Event-Driven Capacity

Standard SimPy resources have static capacities. If you create a simpy.Resource(capacity=5), it is forever 5.

Dynamic DES introduces DynamicResource, DynamicContainer, and DynamicStore. These wrap native SimPy objects and listen directly to the Registry.

When the control plane dictates a capacity change:

  • Growing is easy: If capacity increases from 5 to 10, 5 new tokens are immediately added to the pool, instantly waking up any pending requests.
  • Shrinking is complex: If capacity shrinks from 5 to 2, but 4 tasks are currently processing, what happens? Dynamic DES never destroys Work-In-Progress (WIP). The resource enters a temporary "over-capacity" state. It will wait for tasks to naturally finish and release their tokens, intercepting those tokens until the physical pool matches the new, smaller capacity limit.

High-Throughput Egress & Batching

Sending an individual HTTP/Kafka request (or performing a disk write) for every single simulation event would instantly crash the network or I/O limits.

To handle high throughput, the EgressMixIn buffers events in a thread-safe queue.

  • Events are pushed to the background network/file thread in batches (e.g., 5000 at a time).
  • In real-time mode, the queue flushes automatically if the flush_interval (e.g., 1 second) is reached to ensure UI dashboards don't feel "laggy".
  • In fast-forward forecasting mode, these large batches are crucial for generating highly compressed Data Lake files.

Data Lake Ingestion & Schema Stability

When running forecasting engines, you often generate millions of records that need to be stored in Data Lakes (AWS S3, Google Cloud Storage, Databricks). Dynamic DES utilizes PyArrow VFS to natively support object storage.

To support massive parallel processing downstream, Dynamic DES enforces two key storage concepts: 1. UUID Chunking: Every time a batch flushes, it is written to a uniquely named chunk (e.g., events_a1b2c3d4.parquet). This prevents file locking and overwrite collisions. 2. Schema Drift Prevention: When writing Parquet datasets, the framework infers the schema from the very first batch. If a subsequent batch introduces schema drift (e.g., a float unexpectedly arrives as an integer), the egress connector intercepts it and automatically casts it to match the canonical schema, ensuring your analytical pipelines never break.

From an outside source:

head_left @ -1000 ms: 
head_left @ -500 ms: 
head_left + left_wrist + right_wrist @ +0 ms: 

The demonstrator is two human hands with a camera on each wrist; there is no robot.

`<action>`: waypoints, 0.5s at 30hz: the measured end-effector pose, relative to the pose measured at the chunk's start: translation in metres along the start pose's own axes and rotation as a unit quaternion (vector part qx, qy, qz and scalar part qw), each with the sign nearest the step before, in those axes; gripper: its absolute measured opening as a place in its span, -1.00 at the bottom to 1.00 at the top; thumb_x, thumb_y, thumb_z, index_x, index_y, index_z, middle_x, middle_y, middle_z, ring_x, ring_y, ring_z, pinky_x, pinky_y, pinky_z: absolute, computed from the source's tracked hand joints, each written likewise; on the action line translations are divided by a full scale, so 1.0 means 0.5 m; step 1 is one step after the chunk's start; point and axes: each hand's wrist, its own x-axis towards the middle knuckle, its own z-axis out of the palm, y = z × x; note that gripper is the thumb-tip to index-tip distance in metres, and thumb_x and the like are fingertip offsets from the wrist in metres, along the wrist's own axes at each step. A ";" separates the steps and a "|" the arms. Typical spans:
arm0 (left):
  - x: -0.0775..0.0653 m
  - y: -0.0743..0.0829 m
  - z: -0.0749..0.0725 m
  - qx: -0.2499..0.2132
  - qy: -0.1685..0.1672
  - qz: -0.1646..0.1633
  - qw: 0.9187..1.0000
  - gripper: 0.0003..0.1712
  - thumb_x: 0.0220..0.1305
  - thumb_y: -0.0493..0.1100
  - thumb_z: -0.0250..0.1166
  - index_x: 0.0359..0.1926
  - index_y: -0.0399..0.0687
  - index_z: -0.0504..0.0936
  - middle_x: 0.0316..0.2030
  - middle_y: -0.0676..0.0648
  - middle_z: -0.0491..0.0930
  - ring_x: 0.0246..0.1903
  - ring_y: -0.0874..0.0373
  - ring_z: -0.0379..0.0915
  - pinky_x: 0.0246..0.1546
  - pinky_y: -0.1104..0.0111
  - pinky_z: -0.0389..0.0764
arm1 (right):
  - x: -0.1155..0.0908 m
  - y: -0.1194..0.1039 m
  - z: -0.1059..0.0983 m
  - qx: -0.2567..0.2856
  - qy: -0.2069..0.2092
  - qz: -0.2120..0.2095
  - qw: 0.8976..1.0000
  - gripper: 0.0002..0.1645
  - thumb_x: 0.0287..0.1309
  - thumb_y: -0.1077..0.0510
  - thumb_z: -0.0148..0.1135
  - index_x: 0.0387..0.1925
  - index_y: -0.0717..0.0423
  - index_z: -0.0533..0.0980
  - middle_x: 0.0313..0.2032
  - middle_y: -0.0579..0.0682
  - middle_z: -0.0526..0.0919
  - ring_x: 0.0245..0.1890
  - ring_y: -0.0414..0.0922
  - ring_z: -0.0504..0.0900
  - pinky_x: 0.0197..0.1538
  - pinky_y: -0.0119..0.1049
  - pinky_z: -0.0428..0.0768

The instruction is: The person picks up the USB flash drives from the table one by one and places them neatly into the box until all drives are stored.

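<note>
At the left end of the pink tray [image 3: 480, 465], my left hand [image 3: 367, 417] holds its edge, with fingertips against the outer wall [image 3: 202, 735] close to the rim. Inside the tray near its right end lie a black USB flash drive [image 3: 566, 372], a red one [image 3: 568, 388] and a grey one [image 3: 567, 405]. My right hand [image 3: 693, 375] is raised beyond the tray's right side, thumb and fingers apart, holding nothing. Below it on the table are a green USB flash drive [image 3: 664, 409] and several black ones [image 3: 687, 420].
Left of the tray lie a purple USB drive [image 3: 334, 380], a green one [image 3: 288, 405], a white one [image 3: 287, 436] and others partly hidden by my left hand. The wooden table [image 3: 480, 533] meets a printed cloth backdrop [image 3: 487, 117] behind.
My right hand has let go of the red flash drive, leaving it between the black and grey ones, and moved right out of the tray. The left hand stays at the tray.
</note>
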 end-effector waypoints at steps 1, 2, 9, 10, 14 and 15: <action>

Duck-Typing and Pluggable Serialization

Dynamic DES enforces a strict separation of concerns between your simulation logic and your data infrastructure.

Your simulation code shouldn't care if a data science team wants Avro messages in Kafka, or if a data engineering team wants Parquet files in S3. Using Duck-Typing, you can yield native Pydantic models directly to the environment:

# In your simulation logic:
env.publish_event("task-1", TaskEvent(status="finished"))

The Egress Connectors handle the rest using a Strategy Pattern. The connector detects the Python object, automatically extracts the dictionary via .model_dump(), routes it to the correct topic or file path, and applies the designated serialization format (JSON, Avro, or Parquet).